Nutrient and ingredient content data was collected online from the UK's second largest retailer (Sainsbury's; Kantar, 2018) from 7/11/17 to 29/12/17. In collaboration with Sainsbury's, a questionnaire was designed to investigate biscuit eating habits and consumers’ perceptions of sugars in biscuits. Participants were recruited both online (n = 311) via social networking, utilising Online Surveys (Jisc, Bristol, UK), and within a Sainsbury's Superstore (n = 50). Ethics approval was granted by Faculty Research Ethics Board (MEEC 16-016/17/6).
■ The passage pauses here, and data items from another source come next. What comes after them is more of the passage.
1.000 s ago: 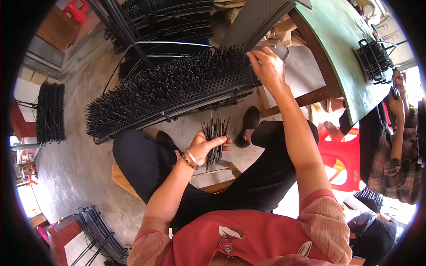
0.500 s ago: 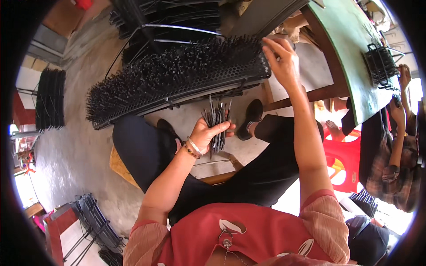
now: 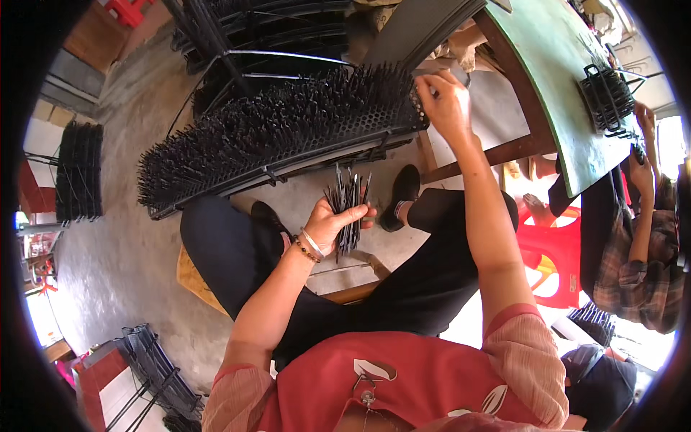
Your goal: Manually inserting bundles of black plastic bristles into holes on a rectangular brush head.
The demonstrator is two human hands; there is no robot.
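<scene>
A long black perforated rack [image 3: 277, 162] runs across in front of my knees, its holes packed with upright thin black sticks [image 3: 266, 108]. My left hand [image 3: 335, 225] is closed round a bundle of thin dark sticks [image 3: 350, 234], held upright below the rack's near edge. At the rack's right end, my right hand [image 3: 446, 104] has its thumb and fingers pinched together by the last holes. Whatever lies between those fingertips is too small to make out.
A green-topped table [image 3: 536, 86] stands at the right, bearing a small black wire rack [image 3: 608, 99]. Beside it a person in a plaid shirt [image 3: 637, 284] works. A red plastic stool [image 3: 551, 252] is near my right knee. Stacked black racks [image 3: 79, 171] stand at the left.
The view has shifted slightly. My right hand stays at the rack's right end with its fingers bent further inward. My left hand still holds the bundle.
</scene>
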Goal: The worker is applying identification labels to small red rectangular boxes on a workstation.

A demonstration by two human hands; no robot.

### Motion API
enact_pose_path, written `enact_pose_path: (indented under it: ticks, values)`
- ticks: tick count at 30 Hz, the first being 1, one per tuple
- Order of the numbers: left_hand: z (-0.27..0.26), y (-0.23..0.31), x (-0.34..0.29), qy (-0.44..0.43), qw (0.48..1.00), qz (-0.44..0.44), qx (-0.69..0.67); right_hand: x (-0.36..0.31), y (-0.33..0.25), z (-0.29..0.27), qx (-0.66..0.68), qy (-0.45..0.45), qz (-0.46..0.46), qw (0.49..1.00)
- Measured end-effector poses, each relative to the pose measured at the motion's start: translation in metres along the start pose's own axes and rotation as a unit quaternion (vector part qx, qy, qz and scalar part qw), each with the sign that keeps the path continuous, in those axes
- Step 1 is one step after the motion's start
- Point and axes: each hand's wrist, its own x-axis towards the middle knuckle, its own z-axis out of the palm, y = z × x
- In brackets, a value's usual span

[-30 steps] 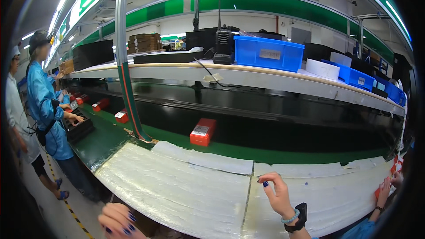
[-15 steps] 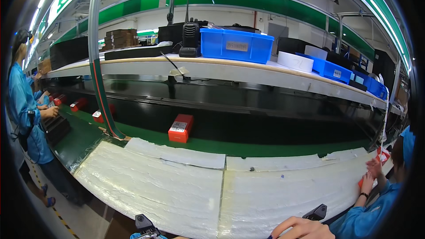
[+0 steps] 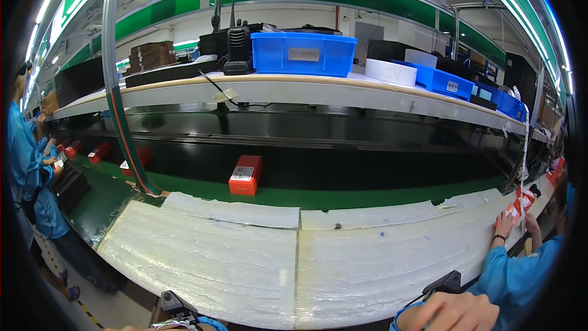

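Note:
My right hand [image 3: 458, 314] is at the lower edge, right of the middle, just in front of the pale covered bench top. Its knuckles face up, the fingers bend down, and their tips are cut off by the frame. A black device [image 3: 446, 283] is worn at that wrist. Of my left hand only a sliver of skin shows at the lower edge, beside a second black wrist device [image 3: 177, 304] and a blue cuff [image 3: 211, 323]; its fingers are hidden. Nearest in front lies the film-covered bench top [image 3: 202, 251]. Beyond it, a red box [image 3: 244, 175] with a white label stands on the green conveyor belt.
More red boxes [image 3: 99, 152] sit on the belt at left, where a person in blue [image 3: 37, 165] stands. At right another person's hand [image 3: 503, 225] holds a red and white box [image 3: 516, 205]. The shelf above carries a blue bin [image 3: 303, 54] and a radio [image 3: 239, 49].
The view has shifted slightly right. My right hand has moved right and its fingers now point down. The person at right has turned toward the red and white box. The box on the belt is nearly unchanged.

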Motion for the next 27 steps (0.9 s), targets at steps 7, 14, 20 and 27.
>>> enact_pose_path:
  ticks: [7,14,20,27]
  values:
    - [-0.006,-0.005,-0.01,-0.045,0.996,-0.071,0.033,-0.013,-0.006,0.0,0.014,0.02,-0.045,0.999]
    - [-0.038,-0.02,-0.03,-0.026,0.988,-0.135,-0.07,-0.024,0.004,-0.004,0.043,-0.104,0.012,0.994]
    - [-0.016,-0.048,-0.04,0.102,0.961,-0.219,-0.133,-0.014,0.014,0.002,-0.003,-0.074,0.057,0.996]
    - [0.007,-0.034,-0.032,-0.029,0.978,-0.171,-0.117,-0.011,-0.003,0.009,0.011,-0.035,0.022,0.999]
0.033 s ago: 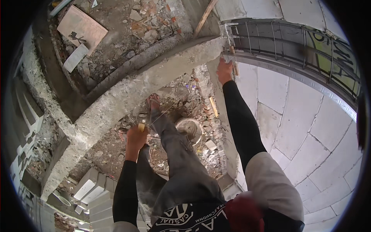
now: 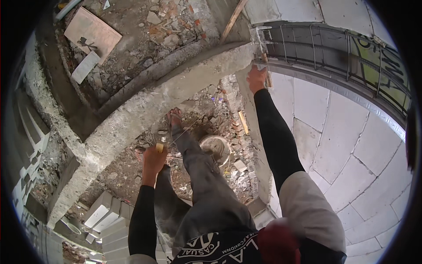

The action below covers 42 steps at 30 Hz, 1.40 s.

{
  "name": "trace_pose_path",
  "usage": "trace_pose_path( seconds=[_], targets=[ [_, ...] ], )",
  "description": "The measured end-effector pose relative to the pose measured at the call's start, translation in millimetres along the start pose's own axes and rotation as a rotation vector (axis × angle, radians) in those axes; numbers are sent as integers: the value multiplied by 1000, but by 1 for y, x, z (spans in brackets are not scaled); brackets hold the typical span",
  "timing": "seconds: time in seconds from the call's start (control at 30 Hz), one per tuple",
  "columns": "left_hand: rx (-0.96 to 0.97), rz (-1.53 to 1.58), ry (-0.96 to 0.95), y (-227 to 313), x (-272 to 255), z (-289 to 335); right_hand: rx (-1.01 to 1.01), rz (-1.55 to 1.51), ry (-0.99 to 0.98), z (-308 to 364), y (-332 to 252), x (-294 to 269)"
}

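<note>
My left hand (image 2: 154,159) is closed round a small yellowish block (image 2: 159,148) that sticks out at the top of the fist. A thin string (image 2: 189,127) runs up and right from near this hand, over my leg; its far end is lost to sight. My right hand (image 2: 256,79) is raised at arm's length beside the block wall (image 2: 334,127). Its fingertips are bent at the end of the concrete beam (image 2: 132,112), just under the metal channel (image 2: 338,86). Whatever lies between those fingertips is too small to make out.
Between my feet and the wall stands a round bucket (image 2: 215,149) on rubble. A wood strip (image 2: 243,122) lies near it. Steel reinforcing bars (image 2: 312,46) run above the channel. Pale blocks (image 2: 103,211) are stacked at lower left; a board (image 2: 94,33) lies beyond the beam.
The yellowish block has turned slightly and dipped with my left hand. My right hand has barely shifted at the wall.
</note>
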<state>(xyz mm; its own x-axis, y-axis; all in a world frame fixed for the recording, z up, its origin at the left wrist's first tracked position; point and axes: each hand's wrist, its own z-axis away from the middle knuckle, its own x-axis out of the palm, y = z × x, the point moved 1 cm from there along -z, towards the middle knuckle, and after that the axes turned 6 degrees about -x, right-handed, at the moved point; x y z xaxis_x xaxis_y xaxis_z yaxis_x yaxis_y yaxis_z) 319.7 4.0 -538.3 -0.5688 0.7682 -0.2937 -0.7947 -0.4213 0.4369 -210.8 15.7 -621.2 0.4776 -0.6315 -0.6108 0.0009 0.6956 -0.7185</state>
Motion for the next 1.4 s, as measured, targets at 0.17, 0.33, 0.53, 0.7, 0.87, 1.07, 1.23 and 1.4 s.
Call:
trace_pose_path(
  seconds=[0.17,0.33,0.53,0.7,0.87,1.07,1.23,1.4],
  targets=[
    [-55,80,-103,33,-7,0,-185,-34,-45,-113,87,-3],
    [-165,161,-88,39,-3,-7,-325,520,-154,-144,82,16],
    [-48,60,-152,88,10,-16,-44,-41,6,-134,50,5],
    [-110,26,-97,40,11,-10,158,-664,27,-61,47,32],
    [-348,531,-8,24,-6,19,372,-894,-266,30,47,18],
    [-317,1164,135,-14,-37,110,543,-392,-409,204,-2,36],
    [-299,1481,475,-118,-34,206,610,-152,-776,338,-48,50],
    [-267,1648,664,-221,-24,306,474,-7,-1021,397,-81,59]
  ],
)
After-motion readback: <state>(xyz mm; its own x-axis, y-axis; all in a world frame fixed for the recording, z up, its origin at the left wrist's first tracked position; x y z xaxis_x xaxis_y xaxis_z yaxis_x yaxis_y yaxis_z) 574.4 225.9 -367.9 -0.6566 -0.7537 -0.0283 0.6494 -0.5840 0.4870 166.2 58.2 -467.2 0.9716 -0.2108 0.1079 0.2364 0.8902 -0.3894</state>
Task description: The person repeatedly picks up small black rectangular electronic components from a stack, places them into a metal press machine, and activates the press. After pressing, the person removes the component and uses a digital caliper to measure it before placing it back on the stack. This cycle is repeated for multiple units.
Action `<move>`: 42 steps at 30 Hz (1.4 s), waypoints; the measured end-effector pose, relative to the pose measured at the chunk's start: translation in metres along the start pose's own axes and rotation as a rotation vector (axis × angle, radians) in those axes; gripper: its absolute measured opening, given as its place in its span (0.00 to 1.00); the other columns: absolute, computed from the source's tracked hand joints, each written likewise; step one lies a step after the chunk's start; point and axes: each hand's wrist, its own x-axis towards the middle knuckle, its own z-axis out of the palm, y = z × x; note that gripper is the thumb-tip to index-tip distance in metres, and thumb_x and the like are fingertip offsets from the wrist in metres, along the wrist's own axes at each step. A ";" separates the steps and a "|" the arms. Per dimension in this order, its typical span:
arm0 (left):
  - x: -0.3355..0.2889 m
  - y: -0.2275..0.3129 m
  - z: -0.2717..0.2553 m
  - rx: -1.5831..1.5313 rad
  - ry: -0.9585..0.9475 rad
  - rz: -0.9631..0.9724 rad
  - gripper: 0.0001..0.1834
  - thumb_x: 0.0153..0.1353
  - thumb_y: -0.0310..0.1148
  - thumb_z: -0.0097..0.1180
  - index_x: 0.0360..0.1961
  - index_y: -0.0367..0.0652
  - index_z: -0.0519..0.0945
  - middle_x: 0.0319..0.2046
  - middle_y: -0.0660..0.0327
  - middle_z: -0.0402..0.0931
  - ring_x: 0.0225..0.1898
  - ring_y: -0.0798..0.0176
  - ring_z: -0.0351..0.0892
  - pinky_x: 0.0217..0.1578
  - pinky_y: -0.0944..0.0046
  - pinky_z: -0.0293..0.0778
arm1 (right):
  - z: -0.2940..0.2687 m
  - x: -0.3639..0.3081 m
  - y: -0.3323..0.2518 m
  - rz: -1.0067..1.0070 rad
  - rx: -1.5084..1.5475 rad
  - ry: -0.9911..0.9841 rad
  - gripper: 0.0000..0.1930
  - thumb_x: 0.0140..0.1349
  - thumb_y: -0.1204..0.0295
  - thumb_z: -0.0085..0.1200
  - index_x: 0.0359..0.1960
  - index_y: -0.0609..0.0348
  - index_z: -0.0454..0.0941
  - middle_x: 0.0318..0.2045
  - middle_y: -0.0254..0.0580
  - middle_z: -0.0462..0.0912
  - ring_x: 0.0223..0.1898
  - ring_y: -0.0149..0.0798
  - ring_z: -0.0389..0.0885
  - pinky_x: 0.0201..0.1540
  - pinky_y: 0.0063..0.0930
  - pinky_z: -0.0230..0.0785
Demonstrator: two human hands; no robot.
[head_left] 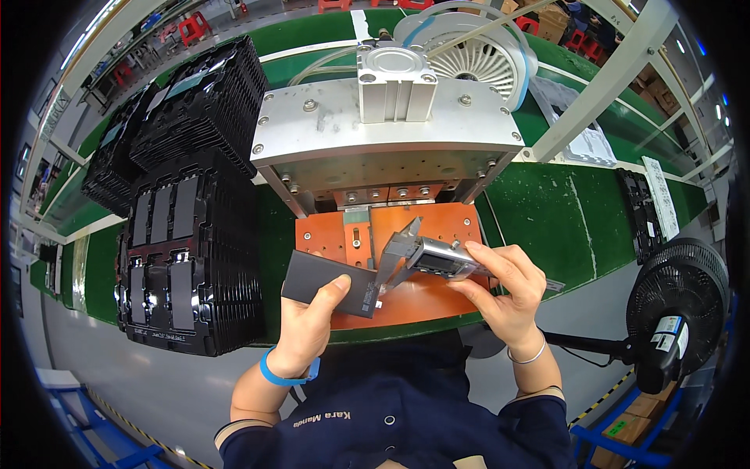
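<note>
My left hand (306, 327) grips a flat dark grey battery cell (324, 280), thumb on top and the other fingers hidden beneath. A small light tab shows at the cell's right end. My right hand (512, 291) is closed around a digital caliper (439, 258), thumb and fingers on either side of its body. The caliper's jaws meet the cell's right end; whether they clamp it, I cannot tell. Both things are held above the orange base plate (322, 234) of a silver press (328, 129), which stands straight ahead.
Tall stacks of black plastic trays (160, 258) stand on the left of the green bench (547, 227), with flat cells in the top one. A black fan (678, 293) is at the right. Behind the press sits a white reel (476, 59); a frame post (601, 82) rises beyond.
</note>
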 end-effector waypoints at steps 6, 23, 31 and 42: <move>0.001 -0.002 -0.002 -0.003 -0.003 0.015 0.12 0.62 0.26 0.50 0.45 0.32 0.70 0.36 0.48 0.81 0.36 0.56 0.85 0.40 0.58 0.82 | -0.001 -0.002 0.002 0.006 0.004 -0.003 0.26 0.42 0.73 0.74 0.48 0.58 0.83 0.27 0.38 0.82 0.23 0.30 0.79 0.24 0.20 0.72; 0.000 -0.004 -0.003 0.007 0.023 0.020 0.12 0.61 0.26 0.50 0.45 0.31 0.71 0.36 0.49 0.81 0.37 0.57 0.84 0.42 0.59 0.81 | 0.000 -0.001 0.002 -0.043 0.000 0.021 0.26 0.42 0.72 0.74 0.47 0.57 0.84 0.26 0.36 0.81 0.22 0.30 0.79 0.23 0.20 0.70; 0.000 -0.002 -0.003 0.034 0.005 0.023 0.10 0.61 0.25 0.50 0.43 0.32 0.72 0.36 0.50 0.81 0.36 0.58 0.84 0.40 0.60 0.81 | 0.001 -0.001 0.005 -0.098 -0.019 0.041 0.25 0.41 0.71 0.74 0.46 0.56 0.84 0.26 0.35 0.81 0.22 0.30 0.78 0.23 0.20 0.69; 0.001 -0.003 -0.002 0.018 0.009 0.016 0.08 0.62 0.25 0.51 0.41 0.32 0.73 0.34 0.50 0.81 0.34 0.58 0.84 0.39 0.60 0.81 | -0.002 -0.003 0.003 -0.075 -0.011 0.036 0.26 0.42 0.70 0.74 0.47 0.57 0.83 0.27 0.36 0.81 0.22 0.30 0.78 0.23 0.21 0.69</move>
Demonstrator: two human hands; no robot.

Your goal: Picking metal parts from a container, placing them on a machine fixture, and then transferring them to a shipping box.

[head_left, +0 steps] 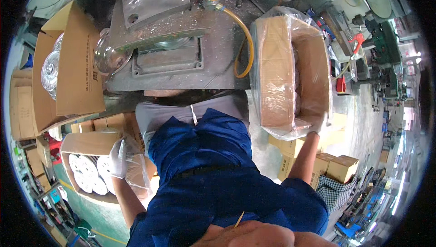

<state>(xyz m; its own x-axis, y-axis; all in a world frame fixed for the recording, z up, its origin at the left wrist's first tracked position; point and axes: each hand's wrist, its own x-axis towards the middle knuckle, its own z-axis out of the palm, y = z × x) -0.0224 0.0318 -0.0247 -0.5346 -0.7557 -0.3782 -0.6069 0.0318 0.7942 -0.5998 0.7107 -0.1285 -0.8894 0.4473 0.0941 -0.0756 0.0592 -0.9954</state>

Utilising a process flow decision tree, 542 unique products were categorised into eight categories: Assortments (n = 14), Children's (n = 25), Chocolate (n = 161), Everyday (n = 76), FreeFrom (n = 34), Healthier (n = 191), Bakery (n = 17), and Occasion (n = 24). The total sugar content (Fig 1A) varied enormously both within and across biscuit categories. Children's biscuits had the highest median [range] sugar content at 41 g/100 g [20, 57], and in all categories median sugar content was higher than the Public Health England's target of 26 g/100 g (dotted line; Fig. 1A). While ‘Less Sugar’ was the most common attribute questionnaire respondents sought in a healthier biscuit (Fig 1B); when asked about the current UK recommendations for maximum daily sugar consumption, only 14 % of online and 6 % of in-store respondents could correctly specify this. Two thirds of respondents confirmed they would look for a healthier biscuit (69 % online, 59 % in-store). Honey was chosen most frequently as a preferred sweetening ingredient (Fig 1C); ‘healthier’ and ‘natural’ were the most common reasons respondents gave for choosing their preferred sweeteners.
We conclude sugar reduction and reformulation is warranted. Furthermore, consumer awareness of sugar intake guidelines and understanding of sugar ingredients should be improved.